Task directions >>
Please give back, word for word, only the lines starting at the one containing "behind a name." and ending at the one containing "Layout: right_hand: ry" within the material below.

--- Source data ---

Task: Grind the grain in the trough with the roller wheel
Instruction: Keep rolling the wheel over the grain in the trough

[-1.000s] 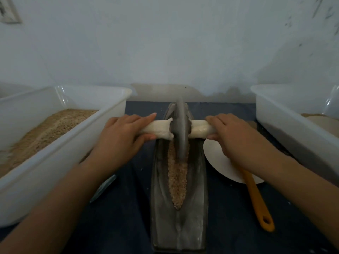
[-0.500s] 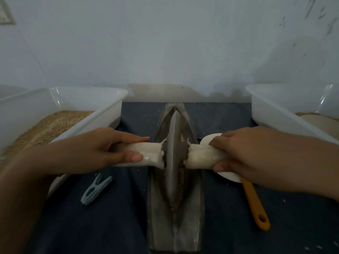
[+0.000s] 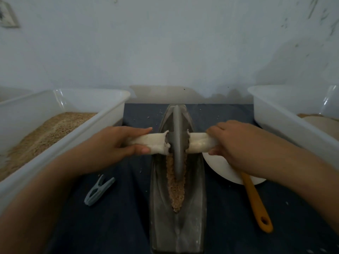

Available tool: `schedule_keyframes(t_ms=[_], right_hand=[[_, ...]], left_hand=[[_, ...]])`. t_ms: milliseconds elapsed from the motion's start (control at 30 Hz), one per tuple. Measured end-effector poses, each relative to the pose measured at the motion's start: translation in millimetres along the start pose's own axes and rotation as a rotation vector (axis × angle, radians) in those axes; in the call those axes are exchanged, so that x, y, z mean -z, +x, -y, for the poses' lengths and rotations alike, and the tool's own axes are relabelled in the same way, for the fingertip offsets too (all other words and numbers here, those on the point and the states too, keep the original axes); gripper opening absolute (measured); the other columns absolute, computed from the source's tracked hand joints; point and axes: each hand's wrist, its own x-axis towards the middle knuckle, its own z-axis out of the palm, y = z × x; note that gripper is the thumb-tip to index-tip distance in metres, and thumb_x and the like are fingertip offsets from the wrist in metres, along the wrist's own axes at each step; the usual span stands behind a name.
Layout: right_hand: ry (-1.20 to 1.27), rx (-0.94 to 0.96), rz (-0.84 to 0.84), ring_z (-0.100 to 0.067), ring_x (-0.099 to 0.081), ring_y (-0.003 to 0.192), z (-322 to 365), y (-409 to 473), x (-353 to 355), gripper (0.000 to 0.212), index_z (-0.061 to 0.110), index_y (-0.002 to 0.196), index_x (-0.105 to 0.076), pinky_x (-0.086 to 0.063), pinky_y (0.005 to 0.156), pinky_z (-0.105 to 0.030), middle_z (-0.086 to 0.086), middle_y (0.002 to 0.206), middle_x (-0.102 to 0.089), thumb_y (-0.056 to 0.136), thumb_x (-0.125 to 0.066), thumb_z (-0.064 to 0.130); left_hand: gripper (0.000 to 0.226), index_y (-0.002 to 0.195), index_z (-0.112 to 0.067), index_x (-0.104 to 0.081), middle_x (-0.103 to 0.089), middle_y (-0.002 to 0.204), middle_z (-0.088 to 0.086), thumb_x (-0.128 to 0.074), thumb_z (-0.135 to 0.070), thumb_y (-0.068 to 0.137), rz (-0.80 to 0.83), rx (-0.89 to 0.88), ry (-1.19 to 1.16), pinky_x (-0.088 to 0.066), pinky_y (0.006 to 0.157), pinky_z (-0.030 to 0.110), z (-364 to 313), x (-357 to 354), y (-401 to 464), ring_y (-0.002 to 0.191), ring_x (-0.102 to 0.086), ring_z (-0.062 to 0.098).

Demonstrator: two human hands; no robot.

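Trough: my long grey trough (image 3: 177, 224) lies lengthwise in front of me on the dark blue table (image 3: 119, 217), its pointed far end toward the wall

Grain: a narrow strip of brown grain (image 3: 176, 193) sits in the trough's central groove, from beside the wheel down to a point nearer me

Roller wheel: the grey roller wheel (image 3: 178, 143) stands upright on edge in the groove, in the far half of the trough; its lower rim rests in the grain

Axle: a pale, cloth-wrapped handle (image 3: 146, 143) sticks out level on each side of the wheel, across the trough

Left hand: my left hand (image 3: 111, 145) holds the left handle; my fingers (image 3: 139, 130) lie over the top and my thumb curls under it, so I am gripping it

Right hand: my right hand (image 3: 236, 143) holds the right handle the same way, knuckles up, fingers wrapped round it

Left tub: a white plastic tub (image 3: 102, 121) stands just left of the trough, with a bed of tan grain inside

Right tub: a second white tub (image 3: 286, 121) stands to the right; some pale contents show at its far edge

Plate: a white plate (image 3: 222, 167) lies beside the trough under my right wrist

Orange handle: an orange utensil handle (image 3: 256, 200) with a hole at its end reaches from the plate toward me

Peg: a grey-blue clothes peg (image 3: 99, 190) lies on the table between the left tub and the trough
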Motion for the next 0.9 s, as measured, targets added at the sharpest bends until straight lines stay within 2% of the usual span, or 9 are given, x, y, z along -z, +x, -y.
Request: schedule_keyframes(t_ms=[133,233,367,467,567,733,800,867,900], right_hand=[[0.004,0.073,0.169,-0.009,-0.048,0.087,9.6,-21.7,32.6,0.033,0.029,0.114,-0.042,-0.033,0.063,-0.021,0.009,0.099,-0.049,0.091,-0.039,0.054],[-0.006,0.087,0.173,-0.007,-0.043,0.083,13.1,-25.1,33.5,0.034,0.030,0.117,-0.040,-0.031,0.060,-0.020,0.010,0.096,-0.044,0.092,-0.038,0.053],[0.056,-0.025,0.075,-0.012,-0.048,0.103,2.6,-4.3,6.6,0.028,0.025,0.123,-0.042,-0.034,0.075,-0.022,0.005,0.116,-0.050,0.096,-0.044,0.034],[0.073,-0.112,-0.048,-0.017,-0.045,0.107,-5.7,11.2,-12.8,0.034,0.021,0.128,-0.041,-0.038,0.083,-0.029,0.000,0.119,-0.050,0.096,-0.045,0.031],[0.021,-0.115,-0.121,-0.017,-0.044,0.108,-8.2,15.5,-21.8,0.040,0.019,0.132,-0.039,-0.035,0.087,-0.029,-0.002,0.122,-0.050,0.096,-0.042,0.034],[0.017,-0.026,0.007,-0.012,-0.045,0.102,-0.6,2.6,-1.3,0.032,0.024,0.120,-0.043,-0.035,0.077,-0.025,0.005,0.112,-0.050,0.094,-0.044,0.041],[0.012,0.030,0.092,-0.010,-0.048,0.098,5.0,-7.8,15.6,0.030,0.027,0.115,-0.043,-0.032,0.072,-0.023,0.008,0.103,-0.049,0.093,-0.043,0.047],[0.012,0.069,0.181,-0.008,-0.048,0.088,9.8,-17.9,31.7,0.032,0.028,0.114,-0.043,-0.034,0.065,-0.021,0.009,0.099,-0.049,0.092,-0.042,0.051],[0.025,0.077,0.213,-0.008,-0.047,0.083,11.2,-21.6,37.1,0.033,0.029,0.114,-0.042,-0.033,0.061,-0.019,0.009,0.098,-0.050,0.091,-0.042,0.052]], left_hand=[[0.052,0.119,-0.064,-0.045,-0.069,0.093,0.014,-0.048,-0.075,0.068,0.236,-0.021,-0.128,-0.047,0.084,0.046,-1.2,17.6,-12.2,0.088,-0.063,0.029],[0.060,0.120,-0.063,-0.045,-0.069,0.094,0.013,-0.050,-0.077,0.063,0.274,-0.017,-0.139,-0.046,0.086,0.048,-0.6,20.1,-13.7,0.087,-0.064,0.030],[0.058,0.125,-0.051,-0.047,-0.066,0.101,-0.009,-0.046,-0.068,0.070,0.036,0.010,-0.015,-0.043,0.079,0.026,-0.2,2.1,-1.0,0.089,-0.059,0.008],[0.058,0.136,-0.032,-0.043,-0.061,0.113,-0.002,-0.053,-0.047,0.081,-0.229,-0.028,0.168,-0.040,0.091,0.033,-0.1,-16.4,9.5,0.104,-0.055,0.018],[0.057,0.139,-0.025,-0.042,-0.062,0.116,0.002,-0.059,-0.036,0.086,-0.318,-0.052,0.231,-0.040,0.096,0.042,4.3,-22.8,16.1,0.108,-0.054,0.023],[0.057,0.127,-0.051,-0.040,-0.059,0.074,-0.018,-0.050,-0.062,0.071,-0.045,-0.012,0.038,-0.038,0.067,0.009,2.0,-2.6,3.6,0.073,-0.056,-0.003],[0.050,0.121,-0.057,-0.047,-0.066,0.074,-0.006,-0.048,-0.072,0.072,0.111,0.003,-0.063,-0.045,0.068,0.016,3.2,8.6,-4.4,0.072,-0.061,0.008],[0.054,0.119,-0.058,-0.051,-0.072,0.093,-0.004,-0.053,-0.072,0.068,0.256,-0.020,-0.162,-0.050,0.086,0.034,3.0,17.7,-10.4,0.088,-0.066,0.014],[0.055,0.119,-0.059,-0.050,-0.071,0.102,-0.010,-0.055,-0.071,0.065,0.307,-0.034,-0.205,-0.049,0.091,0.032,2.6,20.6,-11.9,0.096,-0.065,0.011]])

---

Solution to this exercise >>
Available tool: `schedule_keyframes(t_ms=[_], right_hand=[[_, ...]], left_hand=[[_, ...]])`. t_ms: milliseconds elapsed from the motion's start (control at 30 Hz), one per tuple. Measured end-effector poses, each relative to the pose measured at the motion's start: translation in millimetres along the start pose's own axes and rotation as a rotation vector (axis × angle, radians) in those axes; in the call those axes are exchanged, so that x, y, z mean -z, +x, -y, for the poses' lengths and rotations alike, and the tool's own axes are relabelled in the same way, for the fingertip offsets too (all other words and numbers here, those on the point and the states too, keep the original axes); gripper opening absolute (measured); the other columns absolute, computed from the source's tracked hand joints; point and axes: each hand's wrist, its own x-axis towards the middle knuckle, its own z-axis out of the palm, y = z × x; note that gripper is the thumb-tip to index-tip distance in metres, and thumb_x and the like are fingertip offsets from the wrist in metres, along the wrist's own axes at each step; the usual span stands behind a name.
Layout: right_hand: ry (-1.20 to 1.27), rx (-0.94 to 0.96), rz (-0.84 to 0.84), ring_z (-0.100 to 0.067), ring_x (-0.099 to 0.081), ring_y (-0.003 to 0.192), z (-322 to 365), y (-409 to 473), x (-353 to 355), gripper (0.000 to 0.212), index_z (-0.061 to 0.110), index_y (-0.002 to 0.196), index_x (-0.105 to 0.076), pinky_x (-0.086 to 0.063), pinky_y (0.005 to 0.156), pinky_z (-0.105 to 0.030), middle_z (-0.086 to 0.086), middle_y (0.002 to 0.206), middle_x (-0.102 to 0.089), thumb_y (-0.056 to 0.136), thumb_x (-0.125 to 0.066), thumb_z (-0.064 to 0.130); left_hand: gripper (0.000 to 0.226), index_y (-0.002 to 0.195), index_z (-0.112 to 0.067), index_x (-0.104 to 0.081), middle_x (-0.103 to 0.089), middle_y (-0.002 to 0.204), middle_z (-0.088 to 0.086), thumb_x (-0.128 to 0.074), thumb_z (-0.135 to 0.070), thumb_y (-0.068 to 0.137), rz (-0.80 to 0.83), rx (-0.89 to 0.88), ry (-1.19 to 1.16), pinky_x (-0.088 to 0.066), pinky_y (0.006 to 0.157), pinky_z (-0.030 to 0.110), z (-364 to 313), x (-357 to 354), y (-401 to 464), ring_y (-0.002 to 0.191), ring_x (-0.102 to 0.086), ring_z (-0.062 to 0.098).

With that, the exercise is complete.